Yet more musings on life... and its basis in intelligence

So, as my Third Grand Goal is to create cute wittle living thingies, I’ve been thinking about exactly what kind of life to create.

Alas, I’ve realized that Ben was right :>. But that means more when realized in my own words and concepts :p Err, I’ve realized that life and intelligence are very closely related. So AI and AL are then two sides of a coin, different paradigms for doing the same thing.

Life coupled with evolution is essentially an intelligent system, with the default goal (fitness function) of survival. Learning to solve the problem of surviving, dispersing energy or whatever in the environment it’s in. (Yeah, I’m not quite sure what it’s intelligently achieving :x Perhaps because I haven’t really read up on evolution.. at all?) But that’d make individual species just particular solutions to particular environments.

No wonder there are millions of species: slightly different environments make different solutions more optimal :p

Some definitions of intelligence fit quite well:

The capacity to acquire capacity (H. Woodrow). Any system . . . that generates adaptive behviour to meet goals in a range of environments can be said to be intelligent.” D. Fogel

Sure, many definitions have big words like memory, understanding, judgment, reasoning, etc. Those are all methods systems can use in being intelligent though! =D

Which brings me to Ben’s response to my idea of creating artificial life-forms to do something specific (cool or cute): “if you’re doing something particular, it’s better to just write a program to do that.” This, alas, follows from my newfound (to me :p) observation about life being an intelligent system.

Life’s intelligence works on a species level: it adapts to new environments and develops new capacities largely by having a variety of species and generating new ones. Although now that we have abstracted a lot of this intelligence and fit it into individual entities, we are superceding and exterminating many other species. We’ve trancended to the next level of solutions >:D.

So let’s say you make an individual life form. Will it either be intelligent, an AI, or a lone chess piece without the set and board? It doesn’t need reproduction. It may not even need Growth. Growth is a sort of cognitive compression: it allows a class of solutions (a species) to apply to more problems (environments) by growing from a less defined (more general) state to a more mature one. Two cute little game-players may grow up in different environments, one for Chess and one for Go. The one who developed for Chess will have trouble switching environments though. If enough of them live on chess, a new species may develop. So Growth is another feature that supplements evolution and the life-evolution intelligent system (LEIS).

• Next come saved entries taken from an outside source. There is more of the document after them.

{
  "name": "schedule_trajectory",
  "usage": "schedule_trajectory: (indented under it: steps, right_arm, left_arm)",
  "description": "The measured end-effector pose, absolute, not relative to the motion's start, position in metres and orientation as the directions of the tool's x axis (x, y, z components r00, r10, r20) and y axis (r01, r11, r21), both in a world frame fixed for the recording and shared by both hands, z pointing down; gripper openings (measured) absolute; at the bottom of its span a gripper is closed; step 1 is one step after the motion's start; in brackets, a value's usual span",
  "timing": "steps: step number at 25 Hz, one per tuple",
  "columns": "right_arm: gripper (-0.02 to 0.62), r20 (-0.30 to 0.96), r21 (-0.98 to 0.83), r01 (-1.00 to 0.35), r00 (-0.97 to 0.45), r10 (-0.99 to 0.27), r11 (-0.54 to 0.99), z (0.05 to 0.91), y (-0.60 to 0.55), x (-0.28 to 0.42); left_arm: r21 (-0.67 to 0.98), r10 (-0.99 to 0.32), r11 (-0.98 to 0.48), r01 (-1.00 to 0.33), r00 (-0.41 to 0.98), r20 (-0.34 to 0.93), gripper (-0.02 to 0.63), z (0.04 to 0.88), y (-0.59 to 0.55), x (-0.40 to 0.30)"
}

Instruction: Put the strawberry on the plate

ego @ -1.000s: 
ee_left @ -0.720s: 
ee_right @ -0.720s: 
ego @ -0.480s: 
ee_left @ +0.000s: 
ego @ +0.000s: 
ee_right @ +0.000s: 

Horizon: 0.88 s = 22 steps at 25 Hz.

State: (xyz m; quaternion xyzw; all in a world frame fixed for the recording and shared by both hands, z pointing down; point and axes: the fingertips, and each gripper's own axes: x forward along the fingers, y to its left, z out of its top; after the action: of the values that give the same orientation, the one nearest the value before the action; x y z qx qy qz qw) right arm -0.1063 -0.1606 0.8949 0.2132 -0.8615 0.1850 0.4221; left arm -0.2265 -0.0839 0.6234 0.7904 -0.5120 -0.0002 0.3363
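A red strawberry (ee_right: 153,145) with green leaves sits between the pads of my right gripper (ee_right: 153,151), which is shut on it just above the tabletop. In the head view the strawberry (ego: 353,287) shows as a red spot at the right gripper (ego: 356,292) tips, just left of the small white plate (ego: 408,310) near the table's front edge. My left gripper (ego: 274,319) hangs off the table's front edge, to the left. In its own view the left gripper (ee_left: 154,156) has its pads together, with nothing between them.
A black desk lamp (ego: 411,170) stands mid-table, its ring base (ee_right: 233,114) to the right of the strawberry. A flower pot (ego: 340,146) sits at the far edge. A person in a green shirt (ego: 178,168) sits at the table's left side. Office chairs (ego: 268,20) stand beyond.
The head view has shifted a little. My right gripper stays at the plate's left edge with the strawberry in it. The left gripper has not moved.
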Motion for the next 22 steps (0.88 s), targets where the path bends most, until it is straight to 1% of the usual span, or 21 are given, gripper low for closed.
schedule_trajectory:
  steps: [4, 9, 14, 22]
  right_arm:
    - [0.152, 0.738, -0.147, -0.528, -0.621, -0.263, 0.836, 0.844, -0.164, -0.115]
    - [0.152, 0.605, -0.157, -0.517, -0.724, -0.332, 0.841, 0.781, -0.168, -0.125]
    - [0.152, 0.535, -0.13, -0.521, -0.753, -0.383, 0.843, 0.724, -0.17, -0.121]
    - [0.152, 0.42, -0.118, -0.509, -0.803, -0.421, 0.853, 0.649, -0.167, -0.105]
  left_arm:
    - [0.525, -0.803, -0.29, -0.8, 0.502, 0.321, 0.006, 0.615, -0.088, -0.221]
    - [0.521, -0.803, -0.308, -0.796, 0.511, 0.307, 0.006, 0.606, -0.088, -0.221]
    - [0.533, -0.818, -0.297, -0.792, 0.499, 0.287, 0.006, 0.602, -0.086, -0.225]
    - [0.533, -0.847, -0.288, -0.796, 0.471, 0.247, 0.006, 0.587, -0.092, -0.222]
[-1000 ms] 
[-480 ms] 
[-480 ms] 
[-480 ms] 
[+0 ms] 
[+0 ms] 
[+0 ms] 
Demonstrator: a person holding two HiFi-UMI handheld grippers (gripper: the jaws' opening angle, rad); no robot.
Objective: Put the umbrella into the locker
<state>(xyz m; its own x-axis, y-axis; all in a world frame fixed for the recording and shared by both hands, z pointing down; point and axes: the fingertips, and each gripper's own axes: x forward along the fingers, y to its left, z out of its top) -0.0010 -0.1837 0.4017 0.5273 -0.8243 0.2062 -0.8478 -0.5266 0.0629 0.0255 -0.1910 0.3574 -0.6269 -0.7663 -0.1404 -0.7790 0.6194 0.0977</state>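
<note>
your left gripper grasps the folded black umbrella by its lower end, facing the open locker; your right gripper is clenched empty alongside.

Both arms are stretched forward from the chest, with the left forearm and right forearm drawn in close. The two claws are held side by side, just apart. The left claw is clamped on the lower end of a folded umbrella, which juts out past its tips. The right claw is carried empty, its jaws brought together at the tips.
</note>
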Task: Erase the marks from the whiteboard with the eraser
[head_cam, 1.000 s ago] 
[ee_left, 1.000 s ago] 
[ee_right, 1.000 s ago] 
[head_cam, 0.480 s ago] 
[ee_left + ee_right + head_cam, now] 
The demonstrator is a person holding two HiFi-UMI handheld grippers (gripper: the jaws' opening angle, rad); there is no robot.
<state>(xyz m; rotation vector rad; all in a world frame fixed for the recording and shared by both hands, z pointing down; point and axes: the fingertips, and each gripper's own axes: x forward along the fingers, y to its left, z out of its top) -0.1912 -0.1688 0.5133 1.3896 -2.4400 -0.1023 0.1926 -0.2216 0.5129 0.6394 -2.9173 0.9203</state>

The individual doesn’t really need it. – Okay, if I’m making 10 individuals, I may want Growth anyway… :b. Then again, people are working on general game-players…

Are there any redeeming qualities to an individual LEIS solution over a direct solution, or an AI approach? I have an idea, but perhaps it means more in a spatial 3D world with slow communications rather than the digital realm. The autonomy of life-forms is such that what they are driven to do is often the solution (modern day humans have a lot of incongruencies here though…). So LEIS solutions can wander around and search for problems they can solve. They have built-in heuristics. … Cool, but on computers, there’s no real need to compartmentalize that, and why not use agents?

Hmm :(. It seems the main advantage of life is in the LEIS, not really the particular solutions – err, life forms. Of course, looking at pet snakes, you don’t necessarily need that much intelligence to make fun life forms. A bit more for dogs. But that’s the dreaded autonomous AI making it interesting :>. (And still just a toy, as the intelligence of LEIS greatly outweighs that of a dog, even Lord Crunchkin.)

The difference between LEIS (and AL when we find a language as powerful as our chemistry) and AI is just in where the intelligence lies. Are solutions found in abstractions inside the agents or are the agents themselves part of the search for solutions. And as I said last time, in the current climate against life (cockroaches and all) and autonomy, we want that layer of abstraction between the search for answers and the answers we see.